Over the course of the COVID pandemic, CQuIPS members and alumni have stepped up in significant ways to support their colleagues, patients and communities. In this special series, we highlight the work they’ve done towards a more equitable recovery.
It was while responding to a COVID outbreak at St. John’s Rehab that Dr. Amanda Mayo, physiatrist at St. John’s Rehab and CQuIPS Associate Director, realized her team needed to do more to protect their patients. Lower on the priority scale than others for receiving the vaccine, rehab patients both on site and coming in for appointments were at high risk for contracting the virus.
“A lot of our patients have multiple comorbidities and regular home care – they can’t physically isolate from their personal support workers (PSWs) or nurses coming in and out of their home to provide care,” she said. “I had one patient who is an amputee who had ten PSWs visiting her apartment every week. Many patients I talked to were scared.”
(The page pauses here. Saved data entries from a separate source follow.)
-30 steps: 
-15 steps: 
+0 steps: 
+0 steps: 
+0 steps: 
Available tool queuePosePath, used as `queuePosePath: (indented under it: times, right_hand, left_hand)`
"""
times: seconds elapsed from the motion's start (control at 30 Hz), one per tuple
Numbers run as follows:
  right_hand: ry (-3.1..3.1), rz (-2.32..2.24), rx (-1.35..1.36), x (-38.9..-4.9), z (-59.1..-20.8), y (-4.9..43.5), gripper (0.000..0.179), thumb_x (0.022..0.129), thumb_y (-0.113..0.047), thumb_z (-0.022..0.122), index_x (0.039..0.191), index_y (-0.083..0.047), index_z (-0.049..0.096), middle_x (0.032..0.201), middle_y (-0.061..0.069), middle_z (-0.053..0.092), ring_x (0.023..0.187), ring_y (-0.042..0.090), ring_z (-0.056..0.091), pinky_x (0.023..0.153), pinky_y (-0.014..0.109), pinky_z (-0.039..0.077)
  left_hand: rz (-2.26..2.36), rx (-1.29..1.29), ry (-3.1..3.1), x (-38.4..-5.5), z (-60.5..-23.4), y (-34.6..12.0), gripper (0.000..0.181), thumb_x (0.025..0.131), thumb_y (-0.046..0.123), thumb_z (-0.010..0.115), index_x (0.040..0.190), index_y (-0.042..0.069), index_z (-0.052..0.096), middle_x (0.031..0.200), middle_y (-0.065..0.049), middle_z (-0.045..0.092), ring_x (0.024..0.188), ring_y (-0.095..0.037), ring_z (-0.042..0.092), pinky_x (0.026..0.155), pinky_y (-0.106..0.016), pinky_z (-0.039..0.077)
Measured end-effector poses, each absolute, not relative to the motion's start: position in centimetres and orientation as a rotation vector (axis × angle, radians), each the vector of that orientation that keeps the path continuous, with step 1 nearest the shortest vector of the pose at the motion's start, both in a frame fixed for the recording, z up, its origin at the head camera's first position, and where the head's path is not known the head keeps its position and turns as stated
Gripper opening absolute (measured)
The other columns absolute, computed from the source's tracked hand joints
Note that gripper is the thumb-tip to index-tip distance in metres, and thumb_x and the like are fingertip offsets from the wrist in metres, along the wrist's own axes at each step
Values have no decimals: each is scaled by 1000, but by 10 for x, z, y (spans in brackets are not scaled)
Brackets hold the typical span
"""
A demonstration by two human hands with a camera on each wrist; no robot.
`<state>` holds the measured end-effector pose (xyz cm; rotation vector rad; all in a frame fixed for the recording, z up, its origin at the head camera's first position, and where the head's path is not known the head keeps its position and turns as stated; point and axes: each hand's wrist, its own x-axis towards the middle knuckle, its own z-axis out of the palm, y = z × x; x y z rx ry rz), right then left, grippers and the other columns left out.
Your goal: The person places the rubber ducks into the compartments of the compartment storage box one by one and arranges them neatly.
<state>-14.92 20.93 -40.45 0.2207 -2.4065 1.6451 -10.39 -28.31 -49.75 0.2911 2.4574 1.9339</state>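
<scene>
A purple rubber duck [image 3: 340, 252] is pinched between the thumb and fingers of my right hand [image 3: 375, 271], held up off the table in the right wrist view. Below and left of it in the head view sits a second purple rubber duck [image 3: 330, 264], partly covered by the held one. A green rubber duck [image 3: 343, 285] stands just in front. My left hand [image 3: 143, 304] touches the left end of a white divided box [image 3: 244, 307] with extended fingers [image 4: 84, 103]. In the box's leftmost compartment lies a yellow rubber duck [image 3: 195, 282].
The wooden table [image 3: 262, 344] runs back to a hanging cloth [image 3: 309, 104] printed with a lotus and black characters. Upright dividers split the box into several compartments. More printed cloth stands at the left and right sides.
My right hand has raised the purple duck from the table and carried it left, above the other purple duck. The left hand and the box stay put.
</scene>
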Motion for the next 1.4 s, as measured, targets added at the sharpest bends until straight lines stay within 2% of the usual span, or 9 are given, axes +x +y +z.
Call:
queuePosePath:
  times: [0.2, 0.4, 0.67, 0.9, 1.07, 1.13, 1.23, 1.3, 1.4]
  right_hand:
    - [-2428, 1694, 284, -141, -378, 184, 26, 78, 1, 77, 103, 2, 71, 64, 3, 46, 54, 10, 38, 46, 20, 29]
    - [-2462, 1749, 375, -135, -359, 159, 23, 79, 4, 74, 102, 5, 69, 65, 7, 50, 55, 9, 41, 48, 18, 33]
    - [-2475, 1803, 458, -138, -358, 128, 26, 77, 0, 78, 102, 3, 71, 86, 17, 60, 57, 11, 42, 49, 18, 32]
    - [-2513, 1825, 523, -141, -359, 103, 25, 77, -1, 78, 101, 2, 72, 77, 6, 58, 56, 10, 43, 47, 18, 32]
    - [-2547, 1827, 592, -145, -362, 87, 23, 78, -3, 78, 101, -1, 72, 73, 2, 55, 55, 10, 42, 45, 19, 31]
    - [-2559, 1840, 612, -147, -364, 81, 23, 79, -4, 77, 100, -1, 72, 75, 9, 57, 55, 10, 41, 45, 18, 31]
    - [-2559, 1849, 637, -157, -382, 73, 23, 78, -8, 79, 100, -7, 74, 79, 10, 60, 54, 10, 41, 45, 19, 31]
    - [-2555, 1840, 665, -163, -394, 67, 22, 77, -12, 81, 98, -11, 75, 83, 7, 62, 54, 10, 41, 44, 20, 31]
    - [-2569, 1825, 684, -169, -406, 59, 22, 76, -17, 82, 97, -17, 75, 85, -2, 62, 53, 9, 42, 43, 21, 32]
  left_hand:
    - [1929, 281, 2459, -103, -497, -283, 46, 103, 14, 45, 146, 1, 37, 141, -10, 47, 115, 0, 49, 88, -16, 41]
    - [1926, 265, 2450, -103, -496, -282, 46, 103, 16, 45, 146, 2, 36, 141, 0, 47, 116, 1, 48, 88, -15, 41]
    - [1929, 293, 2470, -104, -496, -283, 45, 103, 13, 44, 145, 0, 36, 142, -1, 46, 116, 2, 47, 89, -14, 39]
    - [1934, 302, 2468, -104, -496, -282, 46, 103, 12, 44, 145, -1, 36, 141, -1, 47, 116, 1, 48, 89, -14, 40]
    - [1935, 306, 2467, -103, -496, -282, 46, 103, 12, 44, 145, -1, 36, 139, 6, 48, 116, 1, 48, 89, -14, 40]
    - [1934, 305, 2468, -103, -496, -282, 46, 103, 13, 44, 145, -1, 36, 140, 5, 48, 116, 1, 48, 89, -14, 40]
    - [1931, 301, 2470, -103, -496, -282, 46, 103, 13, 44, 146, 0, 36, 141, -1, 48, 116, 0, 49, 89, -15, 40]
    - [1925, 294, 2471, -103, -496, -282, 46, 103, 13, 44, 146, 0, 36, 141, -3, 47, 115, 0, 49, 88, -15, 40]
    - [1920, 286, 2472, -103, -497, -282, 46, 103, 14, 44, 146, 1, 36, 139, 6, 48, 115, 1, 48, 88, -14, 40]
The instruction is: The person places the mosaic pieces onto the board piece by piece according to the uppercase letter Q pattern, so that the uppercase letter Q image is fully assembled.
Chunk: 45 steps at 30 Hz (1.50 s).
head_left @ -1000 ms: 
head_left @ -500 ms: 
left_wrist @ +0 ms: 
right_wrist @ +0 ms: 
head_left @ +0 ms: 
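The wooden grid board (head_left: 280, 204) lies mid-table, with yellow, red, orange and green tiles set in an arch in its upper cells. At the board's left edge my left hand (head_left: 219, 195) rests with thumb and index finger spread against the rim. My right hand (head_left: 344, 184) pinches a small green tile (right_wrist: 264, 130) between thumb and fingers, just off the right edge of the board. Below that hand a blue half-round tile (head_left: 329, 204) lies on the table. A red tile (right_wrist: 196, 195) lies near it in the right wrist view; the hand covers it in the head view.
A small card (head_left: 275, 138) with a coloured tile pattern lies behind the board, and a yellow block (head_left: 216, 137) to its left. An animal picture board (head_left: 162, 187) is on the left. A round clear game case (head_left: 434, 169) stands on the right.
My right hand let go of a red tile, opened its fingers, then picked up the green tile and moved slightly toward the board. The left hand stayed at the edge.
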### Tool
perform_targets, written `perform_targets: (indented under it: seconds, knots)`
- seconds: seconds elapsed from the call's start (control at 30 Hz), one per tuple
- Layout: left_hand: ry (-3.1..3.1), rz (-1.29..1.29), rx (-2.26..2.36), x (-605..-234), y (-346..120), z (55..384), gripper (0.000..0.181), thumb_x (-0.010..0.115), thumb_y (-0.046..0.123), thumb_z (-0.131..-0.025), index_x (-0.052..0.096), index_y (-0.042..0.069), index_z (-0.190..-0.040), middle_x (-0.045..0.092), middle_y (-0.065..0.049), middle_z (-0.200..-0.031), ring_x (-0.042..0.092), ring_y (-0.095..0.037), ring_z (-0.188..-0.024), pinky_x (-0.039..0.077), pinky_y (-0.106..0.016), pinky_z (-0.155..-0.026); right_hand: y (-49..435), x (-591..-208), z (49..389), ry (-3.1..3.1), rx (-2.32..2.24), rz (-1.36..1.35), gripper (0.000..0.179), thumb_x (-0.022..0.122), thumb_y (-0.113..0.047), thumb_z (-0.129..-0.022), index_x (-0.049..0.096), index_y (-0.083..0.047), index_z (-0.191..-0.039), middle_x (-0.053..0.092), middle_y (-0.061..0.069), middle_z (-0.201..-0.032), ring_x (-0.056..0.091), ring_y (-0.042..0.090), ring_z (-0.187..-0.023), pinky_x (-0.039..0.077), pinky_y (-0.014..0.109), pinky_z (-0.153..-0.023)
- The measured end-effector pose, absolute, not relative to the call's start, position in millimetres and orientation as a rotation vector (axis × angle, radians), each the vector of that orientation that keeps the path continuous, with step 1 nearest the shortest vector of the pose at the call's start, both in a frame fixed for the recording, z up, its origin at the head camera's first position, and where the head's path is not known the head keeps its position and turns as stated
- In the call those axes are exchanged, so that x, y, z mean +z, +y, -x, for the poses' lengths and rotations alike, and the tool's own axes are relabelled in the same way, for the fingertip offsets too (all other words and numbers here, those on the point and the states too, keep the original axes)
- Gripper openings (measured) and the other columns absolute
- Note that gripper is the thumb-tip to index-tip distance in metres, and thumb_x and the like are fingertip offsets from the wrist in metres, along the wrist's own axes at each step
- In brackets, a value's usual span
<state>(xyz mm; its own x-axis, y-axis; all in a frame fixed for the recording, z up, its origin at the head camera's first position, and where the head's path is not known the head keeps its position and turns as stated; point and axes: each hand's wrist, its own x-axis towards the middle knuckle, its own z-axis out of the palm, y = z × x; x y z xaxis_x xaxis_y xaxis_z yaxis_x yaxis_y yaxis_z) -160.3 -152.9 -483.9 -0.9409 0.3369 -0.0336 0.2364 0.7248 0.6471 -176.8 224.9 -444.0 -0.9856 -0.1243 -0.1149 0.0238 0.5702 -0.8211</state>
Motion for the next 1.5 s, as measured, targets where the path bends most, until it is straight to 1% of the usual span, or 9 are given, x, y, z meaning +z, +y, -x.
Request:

Mayo, along with others in the Division of Physiatry, advocated for rehab patients to be moved up the priority list. As a result, vaccines were distributed to patients and staff on site early in 2021. Shortly after, the team began offering vaccines to outpatients as well, up to 12 appointments every Tuesday afternoon to individuals coming in for treatment and their essential caregiver family members.
“We were basically trying to vaccinate anyone who couldn’t vaccinate in the community,” Mayo said. “There are a lot of barriers for this patient population – for many pop-up clinics, you have to stand for long periods of time, and even just booking an appointment could be challenging for someone who doesn’t have internet, or who has poor eyesight, poor finger dexterity or may not use traditional technology. It was an access issue.”
Mayo said she was grateful to be able to help answer one of the biggest questions she was hearing from patients about how and where they could book their vaccines.
“It’s been fantastic because for some patients, the only time they might leave their home is to go to therapy for medical appointments. They were really happy to come to St. John’s because they’re familiar with the site and they have Wheel-Trans transportation booked for the site, so it just made things so much easier.”
Early on in the vaccine rollout, another major barrier for many was that an OHIP card was needed to book an appointment. Jacqueline Follis, graduate of the CQuIPS certificate course, led the establishment of a vaccine clinic through Women’s College Hospital on College St. that specifically addressed this, connecting with community partners to book clients directly in.
“It’s really been about supporting our clients who face barriers to getting their vaccine,” said Follis. “My proudest moment was the Saturday where we saw 722 people come through – thirty percent of those were individuals who were uninsured, marginally housed or underhoused.”
The team has also hosted days for specific priority groups, including for youth 12 and older from French language schools (the site is fully bilingual) and one just for people who are uninsured.
Follis is an advanced practice nurse by training – it was during the pandemic that she was asked to step into the role of leader, first of the hospital’s COVID assessment centre and then the vaccine clinic. Prior to the College St. location opening its doors, Follis helped lead a three-week campaign visiting congregate living sites to vaccinate staff, clients and essential caregivers.
“I’ve been using my CQuIPS quality knowledge, medical background as a nurse and operational experience from the last year to answer the question of how we can better support our clients who face barriers,” she said. “I’m really proud of the opportunity I was given, that I could use my background and skillset to pull everything together. I’m just so grateful.”